How Redis prevents frequent main database switching in sentry mode_Troubleshoot monitoring jitter and improve down-after-milliseconds-Redis-php.cn

Table of Contents

Why did Sentinel misjudge that the main database was offline?

How to set down-after-milliseconds reasonably?

What monitoring indicators can detect jitter in advance?

In addition to parameter adjustment, what other hard circumvention methods are there?

Home

Database

Redis

How Redis prevents frequent main database switching in sentry mode_Troubleshoot monitoring jitter and improve down-after-milliseconds

Mary-Kate Olsen

Apr 28, 2026 am 07:09 AM

redis red

The root cause of Sentinel's misjudgment that the main database is offline is that network jitter or the response delay of the main database is mistakenly captured by down-after-milliseconds; subjective offline only relies on a single sentinel timeout, and objective offline requires majority consensus. However, simultaneous timeout of multiple sentinels will trigger false switching.

How Redis prevents frequent main database switching in sentry mode_Troubleshoot monitoring jitter and improve down-after-milliseconds

Why did Sentinel misjudge that the main database was offline?

Sentinel frequently switches the main library. The fundamental reason is not that the configuration is too aggressive, but that the network jitter or the main library response delay is mistakenly captured by down-after-milliseconds . The sentinel's judgment of subjective offline (sdown) only relies on the ping response timeout of a single sentinel without negotiation; while the objective offline (odown) requires the majority of sentinels to reach agreement - but if multiple sentinels time out due to network delay at the same time, a failover will be quickly triggered.

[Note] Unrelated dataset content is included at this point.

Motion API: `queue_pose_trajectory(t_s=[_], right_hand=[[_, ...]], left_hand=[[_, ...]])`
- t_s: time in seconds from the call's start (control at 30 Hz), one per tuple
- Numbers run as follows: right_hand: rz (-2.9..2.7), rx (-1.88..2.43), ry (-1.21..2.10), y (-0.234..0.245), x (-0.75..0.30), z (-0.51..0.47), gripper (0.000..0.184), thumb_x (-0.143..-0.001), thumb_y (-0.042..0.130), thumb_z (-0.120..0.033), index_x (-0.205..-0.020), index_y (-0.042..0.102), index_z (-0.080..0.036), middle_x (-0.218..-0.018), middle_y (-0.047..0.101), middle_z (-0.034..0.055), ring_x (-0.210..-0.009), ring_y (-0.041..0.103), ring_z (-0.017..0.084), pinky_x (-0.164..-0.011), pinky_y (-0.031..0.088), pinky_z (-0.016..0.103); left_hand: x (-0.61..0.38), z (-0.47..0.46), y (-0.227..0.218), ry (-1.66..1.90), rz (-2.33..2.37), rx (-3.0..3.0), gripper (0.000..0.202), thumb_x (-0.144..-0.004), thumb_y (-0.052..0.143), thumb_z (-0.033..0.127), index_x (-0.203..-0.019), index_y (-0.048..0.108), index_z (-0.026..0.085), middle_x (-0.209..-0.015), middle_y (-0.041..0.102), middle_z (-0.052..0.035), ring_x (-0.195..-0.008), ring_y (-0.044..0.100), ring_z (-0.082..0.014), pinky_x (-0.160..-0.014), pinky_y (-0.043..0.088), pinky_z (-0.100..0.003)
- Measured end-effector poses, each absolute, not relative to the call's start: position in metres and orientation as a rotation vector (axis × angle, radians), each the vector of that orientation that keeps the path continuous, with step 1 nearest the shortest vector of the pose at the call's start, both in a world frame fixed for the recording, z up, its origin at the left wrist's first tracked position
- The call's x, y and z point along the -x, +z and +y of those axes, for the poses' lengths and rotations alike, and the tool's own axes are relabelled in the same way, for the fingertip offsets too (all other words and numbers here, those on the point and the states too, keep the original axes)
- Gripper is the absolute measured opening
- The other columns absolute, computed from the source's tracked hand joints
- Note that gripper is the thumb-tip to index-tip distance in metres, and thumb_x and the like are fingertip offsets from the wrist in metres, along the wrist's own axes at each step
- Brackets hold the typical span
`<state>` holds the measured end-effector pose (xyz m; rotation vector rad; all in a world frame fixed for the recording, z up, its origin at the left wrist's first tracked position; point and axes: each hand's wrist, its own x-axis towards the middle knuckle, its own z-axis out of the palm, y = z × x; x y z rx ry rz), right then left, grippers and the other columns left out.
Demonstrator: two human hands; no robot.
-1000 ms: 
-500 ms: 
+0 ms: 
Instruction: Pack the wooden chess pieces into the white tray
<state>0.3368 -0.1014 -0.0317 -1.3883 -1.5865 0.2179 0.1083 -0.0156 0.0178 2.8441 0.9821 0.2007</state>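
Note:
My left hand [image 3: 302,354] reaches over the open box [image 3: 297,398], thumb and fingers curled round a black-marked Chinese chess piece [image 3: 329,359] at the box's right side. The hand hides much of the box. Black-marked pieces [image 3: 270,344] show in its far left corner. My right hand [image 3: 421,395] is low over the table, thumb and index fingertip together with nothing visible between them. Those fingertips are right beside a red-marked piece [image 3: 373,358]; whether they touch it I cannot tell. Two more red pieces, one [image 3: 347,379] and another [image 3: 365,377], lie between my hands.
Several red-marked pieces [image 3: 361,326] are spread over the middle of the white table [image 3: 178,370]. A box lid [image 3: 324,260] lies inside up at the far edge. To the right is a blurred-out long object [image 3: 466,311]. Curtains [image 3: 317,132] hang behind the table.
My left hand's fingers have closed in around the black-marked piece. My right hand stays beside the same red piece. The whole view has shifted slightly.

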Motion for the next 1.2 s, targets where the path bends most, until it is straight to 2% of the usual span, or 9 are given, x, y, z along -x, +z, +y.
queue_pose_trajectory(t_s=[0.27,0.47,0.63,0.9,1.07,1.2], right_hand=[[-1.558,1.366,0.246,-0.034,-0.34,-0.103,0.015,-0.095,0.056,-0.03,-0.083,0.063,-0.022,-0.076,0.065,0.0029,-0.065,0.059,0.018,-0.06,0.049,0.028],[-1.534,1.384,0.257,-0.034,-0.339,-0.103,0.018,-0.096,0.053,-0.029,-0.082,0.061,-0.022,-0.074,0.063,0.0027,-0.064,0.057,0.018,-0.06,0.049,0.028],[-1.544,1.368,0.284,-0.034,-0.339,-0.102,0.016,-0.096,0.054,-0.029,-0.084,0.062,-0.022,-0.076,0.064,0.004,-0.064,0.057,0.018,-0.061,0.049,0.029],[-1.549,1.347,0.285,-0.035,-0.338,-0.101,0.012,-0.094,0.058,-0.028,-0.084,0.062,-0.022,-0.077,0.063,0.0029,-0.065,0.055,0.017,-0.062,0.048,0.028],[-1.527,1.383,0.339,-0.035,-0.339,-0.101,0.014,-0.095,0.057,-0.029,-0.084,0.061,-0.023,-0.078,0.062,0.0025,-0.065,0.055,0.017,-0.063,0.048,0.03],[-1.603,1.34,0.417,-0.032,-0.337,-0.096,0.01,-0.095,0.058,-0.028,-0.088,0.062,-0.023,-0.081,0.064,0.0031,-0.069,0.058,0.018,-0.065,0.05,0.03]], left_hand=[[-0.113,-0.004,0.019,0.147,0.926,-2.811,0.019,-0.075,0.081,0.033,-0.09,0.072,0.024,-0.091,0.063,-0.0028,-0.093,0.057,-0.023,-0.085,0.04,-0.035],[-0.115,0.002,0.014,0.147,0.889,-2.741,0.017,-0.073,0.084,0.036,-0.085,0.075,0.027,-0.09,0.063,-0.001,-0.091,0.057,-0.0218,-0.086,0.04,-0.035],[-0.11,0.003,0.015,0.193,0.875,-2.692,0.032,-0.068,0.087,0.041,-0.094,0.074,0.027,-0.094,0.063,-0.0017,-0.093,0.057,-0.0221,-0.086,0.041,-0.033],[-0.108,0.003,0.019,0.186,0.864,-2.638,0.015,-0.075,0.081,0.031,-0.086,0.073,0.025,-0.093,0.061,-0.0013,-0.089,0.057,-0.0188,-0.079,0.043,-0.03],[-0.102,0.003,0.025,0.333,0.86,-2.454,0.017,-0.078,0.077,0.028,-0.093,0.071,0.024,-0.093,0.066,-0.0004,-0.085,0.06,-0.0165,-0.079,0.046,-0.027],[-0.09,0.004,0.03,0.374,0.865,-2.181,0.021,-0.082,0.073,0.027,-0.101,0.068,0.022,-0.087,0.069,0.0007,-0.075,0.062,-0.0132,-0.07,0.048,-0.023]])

Common causes include: occasional packet loss on the intranet, short-term filling of the main database CPU leading to delayed INFO or PING responses, cross-machine room deployment of Sentinel and the main database, and excessive load on Sentinel itself (such as monitoring a large number of instances without tuning).

How to set `down-after-milliseconds` reasonably?

This value is not as small as possible, nor can it be set to 5000ms or 30000ms. It must be greater than 3~5 times the "average command processing time of the normal network RTT main library", and leave a buffer margin. The actual test recommendations are as follows:

LAN (same computer room) deployment: start from 3000 , observe the frequency of sdown in the log, and gradually increase it to 5000 ~ 8000
Cross-computer room or high-latency link: set to at least 15000 , and check sentinel ping-reply-timeout simultaneously (default 1000ms), increase to 2000 if necessary
If the main database often has slow queries (such as unoptimized KEYS * ), it is necessary to combine slowlog-log-slower-than and monitoring to confirm the glitch cycle. down-after-milliseconds should be significantly longer than this cycle.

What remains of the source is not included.